So my SSI hearing has been set for March 8, and I have to figure out how to get there, since neither I nor my mom can drive. I've been worried about whether my lawyer had been getting my medical records so I called yesterday and he never called back. Called again today and left a message and someone finally called me. I talked to them about it, and they said he doesn't get records until right before the hearing, because people continue to see their doctors. Getting records now would be pointless, cause in a month there would be new medical records to get.
He will also have to pay to get them and I'd have to reimburse him, BUT! I can request them myself for free since I'm the patient. They're gonna call me after the first of the year to work out times for me to meet with my lawyer, and I will have to find a way to get to meetings too. There is a company here called SMTS that does Medicaid transport, and general transport for disabled people. I asked mom how I could prove I was disabled, and she was like "Well if you don't have kids, you can't get Medicaid unless you're disabled." So I guess the fact that I have Medicaid is proof that I'm disabled. If my driver tomorrow is Liz (the one who gave us the coffee pot) I will ask her about general transportation.
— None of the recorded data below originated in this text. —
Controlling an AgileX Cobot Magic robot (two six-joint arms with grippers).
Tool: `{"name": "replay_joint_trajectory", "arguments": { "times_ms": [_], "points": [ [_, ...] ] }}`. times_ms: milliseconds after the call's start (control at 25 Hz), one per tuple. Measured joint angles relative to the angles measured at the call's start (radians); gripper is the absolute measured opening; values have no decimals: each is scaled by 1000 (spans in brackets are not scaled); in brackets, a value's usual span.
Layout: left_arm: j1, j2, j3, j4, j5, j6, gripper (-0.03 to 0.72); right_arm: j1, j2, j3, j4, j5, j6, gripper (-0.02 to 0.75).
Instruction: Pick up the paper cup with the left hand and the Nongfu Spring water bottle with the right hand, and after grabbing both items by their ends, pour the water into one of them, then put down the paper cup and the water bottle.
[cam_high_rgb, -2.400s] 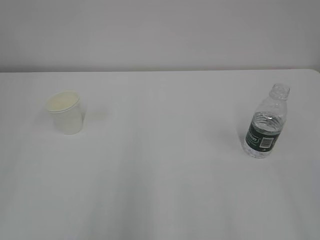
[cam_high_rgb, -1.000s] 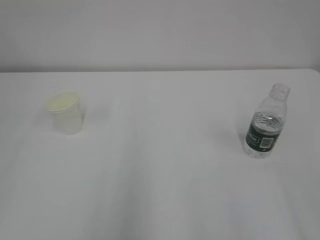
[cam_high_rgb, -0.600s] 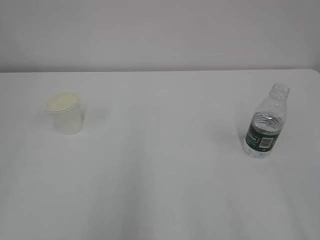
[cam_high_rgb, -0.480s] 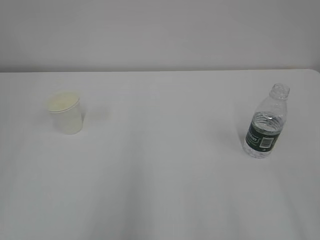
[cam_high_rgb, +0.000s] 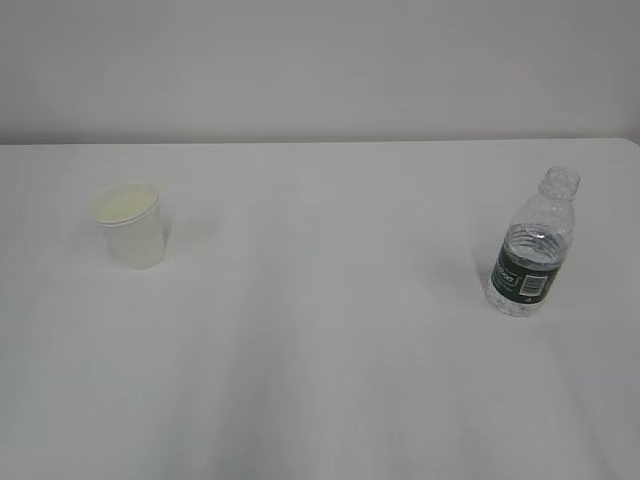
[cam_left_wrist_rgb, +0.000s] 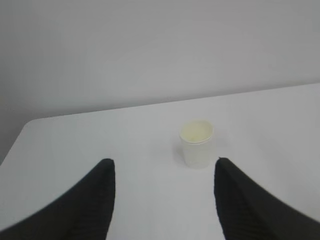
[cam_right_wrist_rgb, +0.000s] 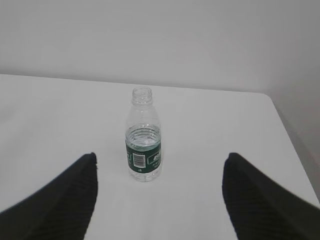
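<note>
The paper cup (cam_high_rgb: 131, 226) stands upright on the left of the white table (cam_high_rgb: 320, 330), white with a pale yellowish inside. The Nongfu Spring water bottle (cam_high_rgb: 532, 245) stands upright on the right, uncapped, with a dark green label; clear water fills its lower part. Neither arm shows in the exterior view. In the left wrist view the left gripper (cam_left_wrist_rgb: 163, 162) is open and empty, with the paper cup (cam_left_wrist_rgb: 197, 143) ahead of it, nearer the right finger. In the right wrist view the right gripper (cam_right_wrist_rgb: 159, 156) is open wide and empty, and the bottle (cam_right_wrist_rgb: 143, 135) stands ahead between its fingers.
A plain pale wall (cam_high_rgb: 320, 60) rises behind the table's far edge. The table's left corner (cam_left_wrist_rgb: 30, 125) shows in the left wrist view and its right corner (cam_right_wrist_rgb: 267, 97) in the right wrist view.
</note>
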Motion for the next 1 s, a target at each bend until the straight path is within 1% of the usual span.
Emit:
{"name": "replay_joint_trajectory", "arguments": {
  "times_ms": [160,400,680,1000],
  "points": [
    [0,40,23,7,-6,0,449,0,0,0,0,-2,-8,590],
    [0,116,26,7,-57,0,449,0,28,0,0,-12,-19,590],
    [0,232,26,7,-119,0,449,0,109,0,0,-80,-43,590],
    [0,295,26,1,-205,0,449,0,209,0,0,-162,-62,590]
  ]
}}
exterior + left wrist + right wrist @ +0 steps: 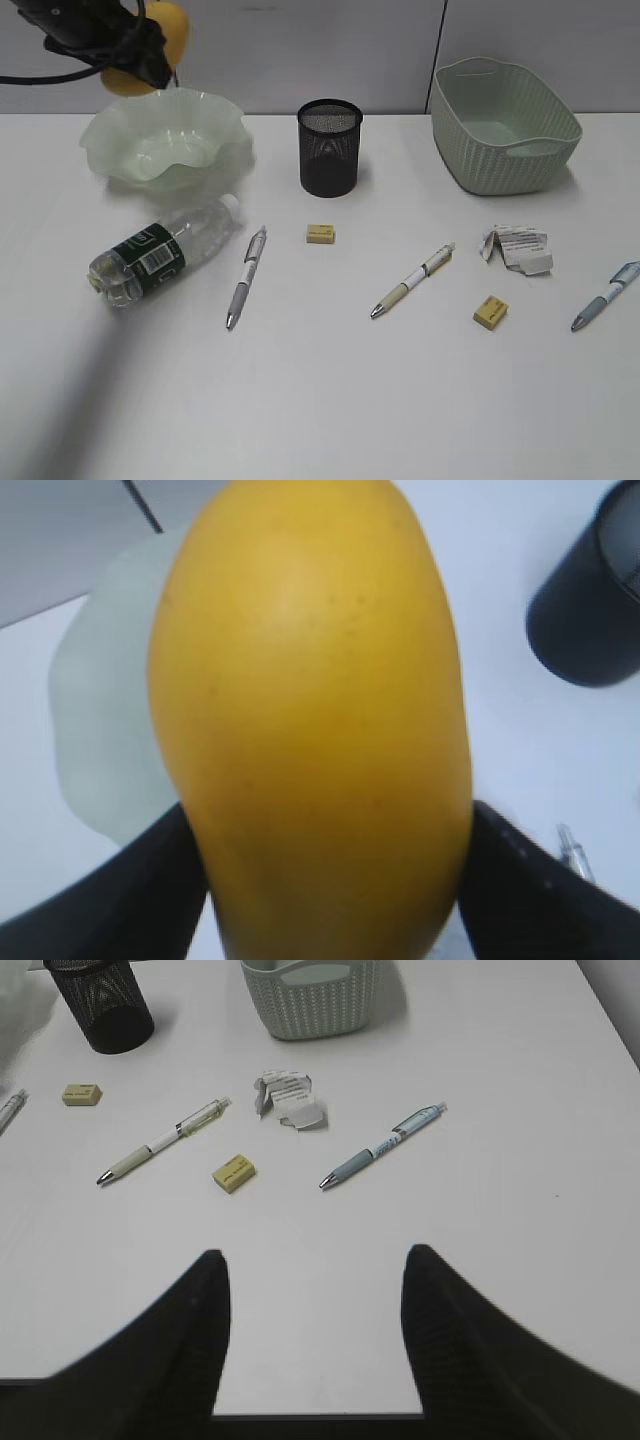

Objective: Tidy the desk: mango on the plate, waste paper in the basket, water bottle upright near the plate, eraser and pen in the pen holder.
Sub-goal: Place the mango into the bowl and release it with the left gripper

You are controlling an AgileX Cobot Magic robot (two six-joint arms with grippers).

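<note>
Smooth yellow-orange oval mango (310,730): skin unbroken, faint small dark speckles, a soft sheen on its upper half. It fills most of the left wrist view.

The black left gripper (330,880) pinches the mango between its two fingers (130,900), one pressed against each lower flank of the fruit; most of its length projects past the fingertips. In the exterior view the fruit (150,45) hangs in the air at upper left, partly hidden behind the dark gripper body (105,40), above the far left rim of the translucent pale green wavy-rimmed plate (165,140). Not touching the plate.

Black right gripper (315,1290): jaws spread, nothing between them, hovering over a bare stretch of the plain white desk (520,1220).

On the desk: small clear plastic water bottle with dark green label (160,255) lies on its side just in front of the plate, white cap toward it. Black wire-mesh cylindrical pen holder (329,147) stands upright to the right of the plate. Pale green ribbed plastic basket (505,125) at far right. Crumpled white waste paper with grey print (517,248) lies in front of the basket.

Three pens lie flat: grey (246,276), cream-and-white (412,280), blue-grey (606,295). Two small yellow erasers: one (320,233) before the pen holder, one (490,312) near the waste paper.
</note>
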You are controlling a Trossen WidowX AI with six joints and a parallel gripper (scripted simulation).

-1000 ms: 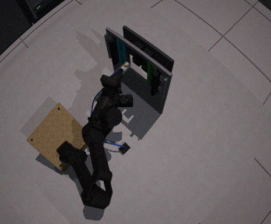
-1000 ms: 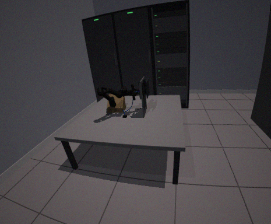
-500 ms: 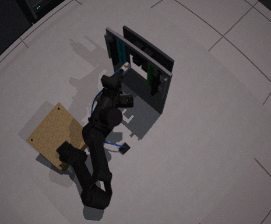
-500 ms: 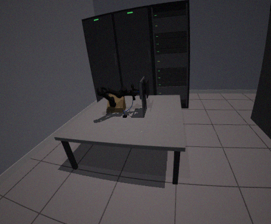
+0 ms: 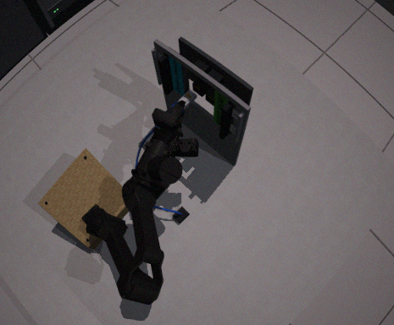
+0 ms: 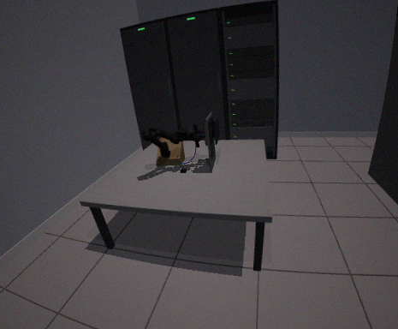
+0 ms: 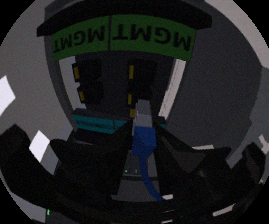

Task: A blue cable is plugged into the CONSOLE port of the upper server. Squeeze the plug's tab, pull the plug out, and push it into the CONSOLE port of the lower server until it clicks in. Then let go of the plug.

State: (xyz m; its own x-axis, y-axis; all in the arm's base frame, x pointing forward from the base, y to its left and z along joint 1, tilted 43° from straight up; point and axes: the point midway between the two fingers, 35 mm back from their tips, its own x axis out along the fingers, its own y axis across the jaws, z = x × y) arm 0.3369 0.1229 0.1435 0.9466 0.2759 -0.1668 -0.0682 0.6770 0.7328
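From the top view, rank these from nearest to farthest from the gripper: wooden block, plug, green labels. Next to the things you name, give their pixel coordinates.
1. Plug (image 5: 189, 101) (image 7: 144, 138): held in the gripper (image 5: 183, 102) (image 6: 201, 135) (image 7: 141, 124).
2. Green labels (image 5: 218, 107) (image 7: 152, 42): to the picture's right of the gripper.
3. Wooden block (image 5: 78, 186) (image 6: 176, 151): toward the picture's lower left.

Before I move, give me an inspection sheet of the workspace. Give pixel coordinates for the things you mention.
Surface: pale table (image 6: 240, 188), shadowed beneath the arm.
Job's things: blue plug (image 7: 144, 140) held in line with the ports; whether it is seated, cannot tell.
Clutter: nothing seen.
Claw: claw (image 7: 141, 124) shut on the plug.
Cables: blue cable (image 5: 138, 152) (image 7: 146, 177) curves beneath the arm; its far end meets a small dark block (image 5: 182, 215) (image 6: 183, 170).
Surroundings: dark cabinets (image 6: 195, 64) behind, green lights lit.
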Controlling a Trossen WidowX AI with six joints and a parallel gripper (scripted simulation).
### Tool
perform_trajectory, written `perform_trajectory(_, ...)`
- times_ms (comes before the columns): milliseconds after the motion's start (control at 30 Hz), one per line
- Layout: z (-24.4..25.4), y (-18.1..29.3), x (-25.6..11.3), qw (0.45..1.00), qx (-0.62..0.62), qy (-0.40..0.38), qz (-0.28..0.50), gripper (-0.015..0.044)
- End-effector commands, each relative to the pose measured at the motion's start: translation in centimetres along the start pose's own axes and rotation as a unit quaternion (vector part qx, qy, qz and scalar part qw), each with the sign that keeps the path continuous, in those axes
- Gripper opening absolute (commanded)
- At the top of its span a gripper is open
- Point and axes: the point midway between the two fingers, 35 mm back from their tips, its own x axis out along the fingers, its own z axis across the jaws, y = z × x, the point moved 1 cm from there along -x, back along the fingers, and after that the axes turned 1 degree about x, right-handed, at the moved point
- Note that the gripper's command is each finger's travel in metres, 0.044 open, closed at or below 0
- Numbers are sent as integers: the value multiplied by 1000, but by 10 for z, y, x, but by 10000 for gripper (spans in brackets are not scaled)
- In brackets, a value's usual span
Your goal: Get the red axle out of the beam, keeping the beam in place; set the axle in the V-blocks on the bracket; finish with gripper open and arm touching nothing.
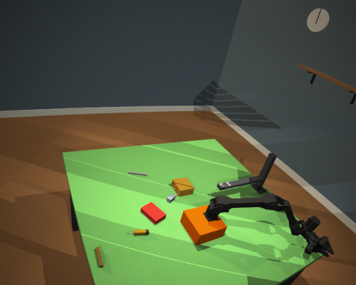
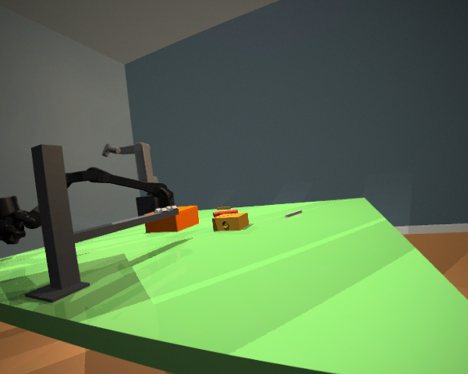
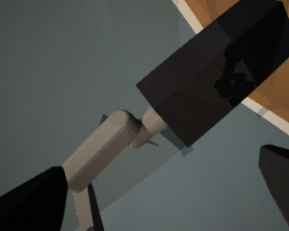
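The ochre block (image 1: 184, 190) (image 2: 237, 222), which looks like the beam, rests on the green table. A round hole (image 2: 225, 225) shows in its end face; I cannot make out the red axle. The dark bracket (image 1: 242, 183) (image 2: 57, 217) has an upright post and a long low arm, with pale V-blocks (image 1: 224, 184) (image 2: 165, 209) at its free end. My gripper (image 1: 330, 254) (image 3: 166, 168) is open and empty, out by the table's right edge in the top view, far from beam and V-blocks. In the exterior view it is partly cut off at the left.
My arm stands on an orange block (image 1: 202, 225) (image 2: 161, 222). On the table (image 1: 117, 196) lie a red block (image 1: 153, 212), a grey rod (image 1: 137, 173) (image 2: 293, 213), a small blue-grey piece (image 1: 171, 198) close to the beam, a yellow-handled tool (image 1: 140, 232) and a brown bar (image 1: 99, 256).
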Motion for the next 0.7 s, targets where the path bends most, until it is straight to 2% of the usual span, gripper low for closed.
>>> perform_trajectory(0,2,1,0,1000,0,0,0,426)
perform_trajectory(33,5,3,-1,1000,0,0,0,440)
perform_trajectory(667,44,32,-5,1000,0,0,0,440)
Other than that, I'm okay. I'm still depressed, but I'm not totally breaking down like I was. I still miss Aiden. I will always miss him. Its just not the same without him. I rarely have anyone to talk to, so I feel lonely all the time. At least he would talk to me, ya know? Even if it was just to meow at me and *flop* on me. I've been trying to spend more time with my headmate partner too. I still haven't gotten any other EVPs, tho there is what sounds like the start of a "Goodnight" on my Dream Talk app again last night.
I guess thats really it. I woke up around 10:30am (between 10:30 and 11, I think) and I was so exhausted until just a bit ago. Its just about 2:30 now. So it takes me about 4 hours to fully wake up.